Activity> In the listing below, find each line that holds "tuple" and list it.
(Working data begins)
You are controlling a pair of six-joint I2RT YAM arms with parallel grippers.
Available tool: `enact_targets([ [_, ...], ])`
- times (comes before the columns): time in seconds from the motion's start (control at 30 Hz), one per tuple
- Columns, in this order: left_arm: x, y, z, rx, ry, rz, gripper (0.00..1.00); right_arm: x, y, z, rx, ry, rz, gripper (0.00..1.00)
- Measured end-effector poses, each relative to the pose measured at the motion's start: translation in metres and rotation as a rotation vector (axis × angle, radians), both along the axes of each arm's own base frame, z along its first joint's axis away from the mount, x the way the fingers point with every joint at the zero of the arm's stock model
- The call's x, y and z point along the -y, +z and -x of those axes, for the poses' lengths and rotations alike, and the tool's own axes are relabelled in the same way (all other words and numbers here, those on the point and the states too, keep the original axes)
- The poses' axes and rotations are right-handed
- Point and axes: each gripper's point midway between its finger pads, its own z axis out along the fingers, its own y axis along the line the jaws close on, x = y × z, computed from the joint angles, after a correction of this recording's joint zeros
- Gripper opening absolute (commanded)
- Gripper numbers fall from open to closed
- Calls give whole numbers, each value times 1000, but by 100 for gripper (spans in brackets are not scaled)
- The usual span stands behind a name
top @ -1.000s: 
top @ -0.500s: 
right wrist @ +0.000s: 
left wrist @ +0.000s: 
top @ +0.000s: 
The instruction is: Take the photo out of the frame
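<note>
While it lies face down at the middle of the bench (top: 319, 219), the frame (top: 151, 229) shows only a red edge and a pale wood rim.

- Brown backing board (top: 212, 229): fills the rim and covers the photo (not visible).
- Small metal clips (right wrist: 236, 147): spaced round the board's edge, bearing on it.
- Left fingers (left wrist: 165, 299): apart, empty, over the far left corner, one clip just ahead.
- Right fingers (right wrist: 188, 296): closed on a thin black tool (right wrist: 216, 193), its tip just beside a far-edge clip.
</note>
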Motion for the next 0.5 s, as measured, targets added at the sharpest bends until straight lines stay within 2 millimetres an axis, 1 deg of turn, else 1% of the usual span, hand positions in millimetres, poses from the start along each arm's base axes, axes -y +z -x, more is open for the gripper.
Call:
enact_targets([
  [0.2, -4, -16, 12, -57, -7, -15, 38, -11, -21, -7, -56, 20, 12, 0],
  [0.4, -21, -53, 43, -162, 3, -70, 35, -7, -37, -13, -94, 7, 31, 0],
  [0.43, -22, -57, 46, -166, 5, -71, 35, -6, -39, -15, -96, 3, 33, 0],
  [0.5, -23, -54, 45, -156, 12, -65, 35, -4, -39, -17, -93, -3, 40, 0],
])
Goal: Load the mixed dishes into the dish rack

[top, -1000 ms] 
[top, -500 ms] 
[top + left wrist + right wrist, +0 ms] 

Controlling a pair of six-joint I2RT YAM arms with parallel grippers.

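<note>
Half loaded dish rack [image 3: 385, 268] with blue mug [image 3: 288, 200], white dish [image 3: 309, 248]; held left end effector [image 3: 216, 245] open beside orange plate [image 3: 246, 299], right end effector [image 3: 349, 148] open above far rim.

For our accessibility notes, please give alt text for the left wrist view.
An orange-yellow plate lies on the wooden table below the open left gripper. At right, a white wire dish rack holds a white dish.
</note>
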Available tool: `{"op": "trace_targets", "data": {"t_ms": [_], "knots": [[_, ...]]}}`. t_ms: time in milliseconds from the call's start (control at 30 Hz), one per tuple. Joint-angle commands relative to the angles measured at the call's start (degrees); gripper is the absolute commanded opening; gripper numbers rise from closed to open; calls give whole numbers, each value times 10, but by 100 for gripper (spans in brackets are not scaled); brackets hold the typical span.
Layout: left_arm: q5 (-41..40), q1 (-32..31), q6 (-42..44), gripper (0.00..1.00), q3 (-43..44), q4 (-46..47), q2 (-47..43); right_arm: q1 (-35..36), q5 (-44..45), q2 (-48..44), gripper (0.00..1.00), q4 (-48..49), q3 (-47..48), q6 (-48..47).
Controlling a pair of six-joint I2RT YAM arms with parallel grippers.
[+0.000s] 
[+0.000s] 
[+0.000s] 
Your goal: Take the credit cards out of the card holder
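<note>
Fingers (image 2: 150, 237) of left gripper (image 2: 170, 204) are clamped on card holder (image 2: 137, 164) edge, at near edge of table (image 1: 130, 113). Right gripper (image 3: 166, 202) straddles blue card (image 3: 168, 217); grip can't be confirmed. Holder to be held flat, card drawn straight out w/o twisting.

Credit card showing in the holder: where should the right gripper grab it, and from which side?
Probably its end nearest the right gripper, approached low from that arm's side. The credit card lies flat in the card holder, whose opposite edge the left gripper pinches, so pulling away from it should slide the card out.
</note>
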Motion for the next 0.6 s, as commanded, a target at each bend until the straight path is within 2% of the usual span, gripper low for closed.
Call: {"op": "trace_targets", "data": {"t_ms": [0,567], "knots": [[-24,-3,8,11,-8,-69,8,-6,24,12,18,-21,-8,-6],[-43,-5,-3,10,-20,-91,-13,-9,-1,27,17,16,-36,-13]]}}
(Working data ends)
Result>
- times (comes before the columns): time in seconds from the motion's start (control at 30 Hz), one per tuple
Available tool: `{"op": "trace_targets", "data": {"t_ms": [_], "knots": [[_, ...]]}}`. t_ms: time in milliseconds from the call's start (control at 30 Hz), one per tuple. Joint-angle commands relative to the angles measured at the call's start (degrees); gripper is the absolute commanded opening; gripper numbers rise from closed to open; calls give whole numbers, each value times 10, but by 100 for gripper (spans in brackets are not scaled); brackets hold the typical span.

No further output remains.